3.) William Cameron Menzies, who was the production designer for the 1924 version, is for this one as well. (He also did Gone with the Wind). Most of his sets are gorgeous. Thumbs up
4.) I hate when people call this a remake. Even from the Wikipedia and IMDB articles you wouldn’t guess that the plots of the 1924 and the 1940 versions are completely different. And it’s not just that the Thief and the Princess’ lover are two different people. This is a wholly different movie, with different locations, characters, and motivations. They both share a setting (an imaginary Bagdad, inexplicably located on the seacoast), roots in the Arabian Nights, and some images/tropes (The flying carpet, the flying horse, the giant idol with the jewel in its head that can be used as a seeing stone (which someone has to climb, at great personal peril, to get), the lover breaks into the princess’ garden). The 1940 version adds a genie , an Evil Vizier, a childish sultan obsessed with toys, a hero blinded by the villain and another turned into a dog, a mystical council of elders, a giant spider, and other things. It lacks a lot of things from the original, including the Quest and the explicitly shown transformation of the Thief of Bagdad from an unrepentant rogue to a prince.Thumbs down, in my opinion
5.) Not only is the plot different, it makes very little sense, and has no general trajectory. Things just sort of happen, to keep the film going. The heroes are kind of dumb. But then again, the villain is, too. Thumbs WAY down
6.) Disney’s Aladdin clearly strip-mined this film – an evil vizier named Jafar who can work magic, control minds, and wants to marry the Princess; a dim-witted Sultan who is obsessed with toys; a thief as a co-hero, and who’s named Abu (!); an oddly-colored and usually giant genie; a flying carpet. I think Disney lifted some stuff from UPA’s 1001 Nights (starring Mister Magoo), which also told the story of Aladdin, but the borrowing is more explicit from ToB.

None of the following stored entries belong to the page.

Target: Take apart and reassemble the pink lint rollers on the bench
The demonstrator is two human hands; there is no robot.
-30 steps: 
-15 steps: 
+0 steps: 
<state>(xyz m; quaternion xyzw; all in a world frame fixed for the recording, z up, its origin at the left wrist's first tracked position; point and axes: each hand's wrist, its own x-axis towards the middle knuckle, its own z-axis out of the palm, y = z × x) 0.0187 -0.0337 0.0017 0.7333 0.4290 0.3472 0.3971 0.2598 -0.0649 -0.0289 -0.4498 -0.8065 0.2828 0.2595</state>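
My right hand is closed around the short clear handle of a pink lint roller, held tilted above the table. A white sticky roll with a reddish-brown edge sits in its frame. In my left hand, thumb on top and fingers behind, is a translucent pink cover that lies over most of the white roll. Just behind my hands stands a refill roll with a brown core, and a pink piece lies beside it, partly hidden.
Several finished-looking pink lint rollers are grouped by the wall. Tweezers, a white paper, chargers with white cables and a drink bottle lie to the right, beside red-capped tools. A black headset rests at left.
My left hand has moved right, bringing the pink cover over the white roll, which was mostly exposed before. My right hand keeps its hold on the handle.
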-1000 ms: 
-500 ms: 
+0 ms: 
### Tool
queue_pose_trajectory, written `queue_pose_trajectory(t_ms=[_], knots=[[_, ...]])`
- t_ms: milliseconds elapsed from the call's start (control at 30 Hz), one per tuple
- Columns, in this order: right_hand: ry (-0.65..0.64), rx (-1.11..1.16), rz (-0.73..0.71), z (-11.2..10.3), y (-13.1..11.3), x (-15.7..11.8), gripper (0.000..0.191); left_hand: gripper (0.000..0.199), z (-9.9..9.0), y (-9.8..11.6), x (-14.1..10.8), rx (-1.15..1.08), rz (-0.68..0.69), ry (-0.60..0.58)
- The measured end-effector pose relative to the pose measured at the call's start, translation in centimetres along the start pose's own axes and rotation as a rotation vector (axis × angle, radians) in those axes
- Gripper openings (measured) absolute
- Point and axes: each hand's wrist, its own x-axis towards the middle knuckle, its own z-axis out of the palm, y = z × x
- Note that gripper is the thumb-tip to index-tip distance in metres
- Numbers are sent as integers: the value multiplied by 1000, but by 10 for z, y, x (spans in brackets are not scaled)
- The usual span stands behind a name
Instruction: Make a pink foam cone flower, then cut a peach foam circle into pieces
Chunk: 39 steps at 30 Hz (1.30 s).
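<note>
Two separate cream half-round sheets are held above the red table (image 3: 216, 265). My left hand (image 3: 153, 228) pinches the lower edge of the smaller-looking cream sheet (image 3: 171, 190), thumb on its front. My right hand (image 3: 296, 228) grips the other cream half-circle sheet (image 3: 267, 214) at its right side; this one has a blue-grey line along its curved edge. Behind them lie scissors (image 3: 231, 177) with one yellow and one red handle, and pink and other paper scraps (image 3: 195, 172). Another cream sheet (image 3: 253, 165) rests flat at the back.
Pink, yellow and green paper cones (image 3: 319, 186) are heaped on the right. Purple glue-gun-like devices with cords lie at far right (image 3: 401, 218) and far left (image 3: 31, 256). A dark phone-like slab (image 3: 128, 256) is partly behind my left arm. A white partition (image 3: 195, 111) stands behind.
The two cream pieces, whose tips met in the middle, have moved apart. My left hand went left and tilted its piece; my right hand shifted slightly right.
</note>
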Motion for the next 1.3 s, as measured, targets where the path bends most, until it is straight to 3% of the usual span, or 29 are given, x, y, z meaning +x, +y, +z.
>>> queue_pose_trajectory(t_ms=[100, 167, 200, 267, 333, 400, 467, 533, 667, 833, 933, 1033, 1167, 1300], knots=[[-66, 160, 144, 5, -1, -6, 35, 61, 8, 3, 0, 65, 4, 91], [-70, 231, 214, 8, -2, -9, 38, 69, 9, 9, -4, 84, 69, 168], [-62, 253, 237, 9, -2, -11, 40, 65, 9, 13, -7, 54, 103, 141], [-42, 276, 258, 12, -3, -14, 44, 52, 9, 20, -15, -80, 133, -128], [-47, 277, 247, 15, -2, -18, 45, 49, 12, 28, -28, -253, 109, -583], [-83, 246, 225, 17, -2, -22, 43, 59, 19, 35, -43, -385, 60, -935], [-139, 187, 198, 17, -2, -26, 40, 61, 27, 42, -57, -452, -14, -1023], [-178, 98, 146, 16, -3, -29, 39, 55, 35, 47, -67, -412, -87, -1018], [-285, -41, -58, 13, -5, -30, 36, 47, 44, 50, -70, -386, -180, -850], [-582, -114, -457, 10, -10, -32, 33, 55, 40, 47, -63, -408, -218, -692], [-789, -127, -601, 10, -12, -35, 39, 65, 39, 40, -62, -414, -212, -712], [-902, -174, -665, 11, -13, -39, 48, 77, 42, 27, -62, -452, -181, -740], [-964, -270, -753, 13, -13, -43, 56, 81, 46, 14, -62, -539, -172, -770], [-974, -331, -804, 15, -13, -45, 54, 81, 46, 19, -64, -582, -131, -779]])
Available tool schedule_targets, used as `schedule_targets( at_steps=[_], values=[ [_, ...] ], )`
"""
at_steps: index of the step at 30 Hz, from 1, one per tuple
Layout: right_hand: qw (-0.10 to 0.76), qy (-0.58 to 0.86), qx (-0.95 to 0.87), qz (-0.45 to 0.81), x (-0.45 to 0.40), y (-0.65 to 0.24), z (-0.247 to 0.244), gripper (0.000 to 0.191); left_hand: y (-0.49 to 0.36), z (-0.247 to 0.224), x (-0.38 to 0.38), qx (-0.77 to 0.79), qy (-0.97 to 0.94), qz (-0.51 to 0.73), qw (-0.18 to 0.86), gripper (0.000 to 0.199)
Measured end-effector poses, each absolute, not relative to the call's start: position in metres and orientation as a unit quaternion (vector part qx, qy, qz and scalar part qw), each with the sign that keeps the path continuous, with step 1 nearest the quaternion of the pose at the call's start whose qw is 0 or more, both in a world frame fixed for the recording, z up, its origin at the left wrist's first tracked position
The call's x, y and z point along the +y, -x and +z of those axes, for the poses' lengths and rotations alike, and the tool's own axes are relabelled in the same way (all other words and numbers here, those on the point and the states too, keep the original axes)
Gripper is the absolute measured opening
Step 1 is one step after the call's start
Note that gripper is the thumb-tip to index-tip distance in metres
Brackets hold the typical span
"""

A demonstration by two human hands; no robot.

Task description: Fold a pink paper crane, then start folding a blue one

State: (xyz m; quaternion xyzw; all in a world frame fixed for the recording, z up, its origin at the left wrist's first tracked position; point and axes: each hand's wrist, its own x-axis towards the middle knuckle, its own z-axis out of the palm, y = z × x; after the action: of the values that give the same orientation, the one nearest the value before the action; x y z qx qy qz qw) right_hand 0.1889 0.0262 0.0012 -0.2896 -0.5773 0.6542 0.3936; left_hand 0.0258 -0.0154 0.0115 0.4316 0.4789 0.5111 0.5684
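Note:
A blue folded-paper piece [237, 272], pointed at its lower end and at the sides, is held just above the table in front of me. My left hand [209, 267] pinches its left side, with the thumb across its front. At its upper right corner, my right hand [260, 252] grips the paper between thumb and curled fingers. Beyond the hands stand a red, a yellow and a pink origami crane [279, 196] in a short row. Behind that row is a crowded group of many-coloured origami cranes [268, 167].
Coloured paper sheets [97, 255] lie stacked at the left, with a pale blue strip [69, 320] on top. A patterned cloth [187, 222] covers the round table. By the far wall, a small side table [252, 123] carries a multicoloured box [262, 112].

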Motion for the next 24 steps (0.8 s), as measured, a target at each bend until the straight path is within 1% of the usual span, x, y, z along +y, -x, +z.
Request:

6.) As often happens, the romantic leads are pretty thin and unimpressive. They get a few good lines, but the show is definitely stolen by Rex Ingram’s genie, Sabu’s thief Abu, and especially Conrad Veidt’s wonderfully evil Jafar.
Bottom line – it’s an important film, in terms of effects, its design and color, but it’s not really a remake and its plot is a wandering mess. Turn your brain off for this.